We don’t want to remember. It is too terrible for you to imagine. Even we cannot imagine how these things happened to us. Rape, sexual slavery and other forms of sexual violence against girls were organised and widespread. Many of the girls were forced to become so-called ’bush wives’ of commanders. Others were locked in a room and used by the fighters. Many became pregnant and gave birth to children when they were, themselves, still children. The girls who survived that trauma suffered irreparable harm. Physically their bodies were scarred or mutilated. Others were infected with sexually transmitted infections.

Some who became pregnant were raped or beaten until they miscarried. When the war ended these girls had nowhere to go. They were afraid to go home, or their homes were destroyed. Most of them did not receive any help or benefits. They had nowhere to turn. Rape as a weapon of war is a war crime and a crime against humanity. Those who commit such acts are despised. The crime of sexual violence is an attack against the individual and also an attack against family, against community and against humanity. It destroys our lives and our hopes. It destroys our childhood.

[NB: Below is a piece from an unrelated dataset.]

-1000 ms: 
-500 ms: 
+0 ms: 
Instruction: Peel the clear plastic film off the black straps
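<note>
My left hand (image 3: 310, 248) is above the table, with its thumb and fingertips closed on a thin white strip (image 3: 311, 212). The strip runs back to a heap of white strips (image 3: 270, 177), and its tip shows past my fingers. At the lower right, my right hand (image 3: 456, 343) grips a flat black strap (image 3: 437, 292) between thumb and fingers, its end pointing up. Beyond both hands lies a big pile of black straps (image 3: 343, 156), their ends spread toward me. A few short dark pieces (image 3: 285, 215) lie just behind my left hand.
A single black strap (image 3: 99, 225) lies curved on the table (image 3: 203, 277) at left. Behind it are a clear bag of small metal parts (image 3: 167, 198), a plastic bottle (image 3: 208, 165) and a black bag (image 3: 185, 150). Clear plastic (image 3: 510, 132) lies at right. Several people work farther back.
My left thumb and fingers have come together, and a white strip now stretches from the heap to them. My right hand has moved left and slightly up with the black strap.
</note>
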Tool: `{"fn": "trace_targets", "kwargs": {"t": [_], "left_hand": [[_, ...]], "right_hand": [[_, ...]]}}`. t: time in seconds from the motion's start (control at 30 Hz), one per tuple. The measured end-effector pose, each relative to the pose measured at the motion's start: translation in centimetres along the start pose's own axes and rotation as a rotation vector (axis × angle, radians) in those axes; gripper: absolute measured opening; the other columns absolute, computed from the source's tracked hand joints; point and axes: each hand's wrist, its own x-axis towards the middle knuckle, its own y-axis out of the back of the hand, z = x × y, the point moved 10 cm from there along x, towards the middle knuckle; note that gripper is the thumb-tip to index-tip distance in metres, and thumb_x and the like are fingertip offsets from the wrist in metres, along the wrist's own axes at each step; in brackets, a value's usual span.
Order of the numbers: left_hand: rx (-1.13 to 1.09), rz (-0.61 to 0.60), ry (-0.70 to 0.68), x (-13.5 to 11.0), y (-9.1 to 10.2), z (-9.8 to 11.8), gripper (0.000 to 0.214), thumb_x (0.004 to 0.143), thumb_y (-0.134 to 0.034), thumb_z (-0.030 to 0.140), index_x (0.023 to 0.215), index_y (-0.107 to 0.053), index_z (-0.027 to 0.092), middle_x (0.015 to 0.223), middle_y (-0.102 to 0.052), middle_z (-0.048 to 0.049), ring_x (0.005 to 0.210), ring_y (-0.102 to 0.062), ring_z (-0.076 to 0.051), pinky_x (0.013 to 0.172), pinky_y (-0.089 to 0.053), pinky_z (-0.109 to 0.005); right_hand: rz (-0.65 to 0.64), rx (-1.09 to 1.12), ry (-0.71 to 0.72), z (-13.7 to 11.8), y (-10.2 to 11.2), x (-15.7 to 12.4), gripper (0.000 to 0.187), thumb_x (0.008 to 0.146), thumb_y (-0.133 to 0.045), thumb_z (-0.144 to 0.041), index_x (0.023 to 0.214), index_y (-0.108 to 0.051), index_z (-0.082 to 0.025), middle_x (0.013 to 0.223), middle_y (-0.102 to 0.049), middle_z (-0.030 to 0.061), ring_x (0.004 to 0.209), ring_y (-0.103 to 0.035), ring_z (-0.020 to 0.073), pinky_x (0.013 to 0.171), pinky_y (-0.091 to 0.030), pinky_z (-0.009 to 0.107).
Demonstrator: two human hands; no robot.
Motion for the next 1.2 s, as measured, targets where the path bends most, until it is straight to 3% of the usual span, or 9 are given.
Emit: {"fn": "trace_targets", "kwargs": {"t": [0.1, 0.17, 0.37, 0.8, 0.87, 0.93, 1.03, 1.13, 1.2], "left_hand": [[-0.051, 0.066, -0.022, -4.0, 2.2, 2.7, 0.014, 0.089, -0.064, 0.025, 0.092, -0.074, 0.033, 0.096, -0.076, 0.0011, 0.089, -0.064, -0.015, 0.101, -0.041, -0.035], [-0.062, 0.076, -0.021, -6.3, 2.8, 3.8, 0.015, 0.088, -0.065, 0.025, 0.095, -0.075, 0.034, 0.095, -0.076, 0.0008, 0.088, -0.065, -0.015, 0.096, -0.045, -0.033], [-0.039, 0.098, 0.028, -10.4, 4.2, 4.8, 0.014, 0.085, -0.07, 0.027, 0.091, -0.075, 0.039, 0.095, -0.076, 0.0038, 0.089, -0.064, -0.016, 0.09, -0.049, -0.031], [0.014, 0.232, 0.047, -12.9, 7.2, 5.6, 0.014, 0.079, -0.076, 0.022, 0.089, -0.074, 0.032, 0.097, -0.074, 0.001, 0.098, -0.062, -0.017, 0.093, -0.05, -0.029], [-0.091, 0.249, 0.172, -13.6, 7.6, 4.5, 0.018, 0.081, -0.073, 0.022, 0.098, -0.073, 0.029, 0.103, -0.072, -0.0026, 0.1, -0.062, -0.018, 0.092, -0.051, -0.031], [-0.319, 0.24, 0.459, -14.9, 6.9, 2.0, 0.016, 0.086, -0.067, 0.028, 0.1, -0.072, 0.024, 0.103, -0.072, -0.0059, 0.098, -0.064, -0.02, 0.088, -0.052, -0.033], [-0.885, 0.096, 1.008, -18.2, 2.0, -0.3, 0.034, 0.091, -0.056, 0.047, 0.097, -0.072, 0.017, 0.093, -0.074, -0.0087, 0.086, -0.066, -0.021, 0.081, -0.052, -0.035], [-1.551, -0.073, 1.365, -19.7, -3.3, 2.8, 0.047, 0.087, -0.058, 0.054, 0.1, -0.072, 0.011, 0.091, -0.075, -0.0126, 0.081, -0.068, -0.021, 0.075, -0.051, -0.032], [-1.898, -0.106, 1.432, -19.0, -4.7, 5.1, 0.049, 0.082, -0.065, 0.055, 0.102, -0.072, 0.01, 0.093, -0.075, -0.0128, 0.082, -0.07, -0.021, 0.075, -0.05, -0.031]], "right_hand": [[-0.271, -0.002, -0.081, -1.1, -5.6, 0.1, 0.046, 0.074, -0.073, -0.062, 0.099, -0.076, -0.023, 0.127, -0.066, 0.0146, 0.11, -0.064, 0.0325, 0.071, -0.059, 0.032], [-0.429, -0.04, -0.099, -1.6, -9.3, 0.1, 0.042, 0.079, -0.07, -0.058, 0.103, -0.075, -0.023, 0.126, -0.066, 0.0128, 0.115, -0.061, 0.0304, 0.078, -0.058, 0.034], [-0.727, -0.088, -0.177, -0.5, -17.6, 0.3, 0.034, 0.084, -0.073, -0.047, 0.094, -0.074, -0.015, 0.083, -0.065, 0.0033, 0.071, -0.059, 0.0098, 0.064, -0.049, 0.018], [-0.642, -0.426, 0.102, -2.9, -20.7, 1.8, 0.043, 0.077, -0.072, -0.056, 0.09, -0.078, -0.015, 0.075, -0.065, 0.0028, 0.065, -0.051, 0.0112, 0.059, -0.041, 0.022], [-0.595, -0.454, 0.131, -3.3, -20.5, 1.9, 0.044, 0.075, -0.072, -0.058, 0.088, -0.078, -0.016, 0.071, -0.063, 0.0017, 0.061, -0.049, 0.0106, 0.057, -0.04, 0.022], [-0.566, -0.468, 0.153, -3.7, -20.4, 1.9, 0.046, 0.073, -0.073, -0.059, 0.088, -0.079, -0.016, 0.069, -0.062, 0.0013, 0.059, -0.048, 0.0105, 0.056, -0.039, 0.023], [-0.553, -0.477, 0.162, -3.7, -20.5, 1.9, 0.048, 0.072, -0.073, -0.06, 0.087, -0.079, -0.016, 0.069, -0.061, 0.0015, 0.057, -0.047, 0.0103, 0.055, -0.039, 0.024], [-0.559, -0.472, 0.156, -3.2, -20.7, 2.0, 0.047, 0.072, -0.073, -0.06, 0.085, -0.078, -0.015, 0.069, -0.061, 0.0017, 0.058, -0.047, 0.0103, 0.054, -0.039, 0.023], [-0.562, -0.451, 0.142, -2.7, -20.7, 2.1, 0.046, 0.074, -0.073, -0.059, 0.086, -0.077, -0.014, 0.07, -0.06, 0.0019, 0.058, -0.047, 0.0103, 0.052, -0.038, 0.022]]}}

“Recruiting children is wrong. It is also against the law.”Murders and massacres The story is not over. Children, families and entire villages were also victims of mass murder. These brutal acts were carried out ruthlessly and without sense or explanation. It was as if life had no meaning and no value. The Commission learned of one instance, in 1999, when rebels lined up five children from one family. When the father begged the fighters to spare his children they murdered him in coldblood. Then they executed every one of the children. How many times did this happen? How many children were killed without mercy? Young babies were not spared in this indiscriminate madness. Babies only a few months old were beaten to death for no reason. This is the horror of war, when human beings turn into killers.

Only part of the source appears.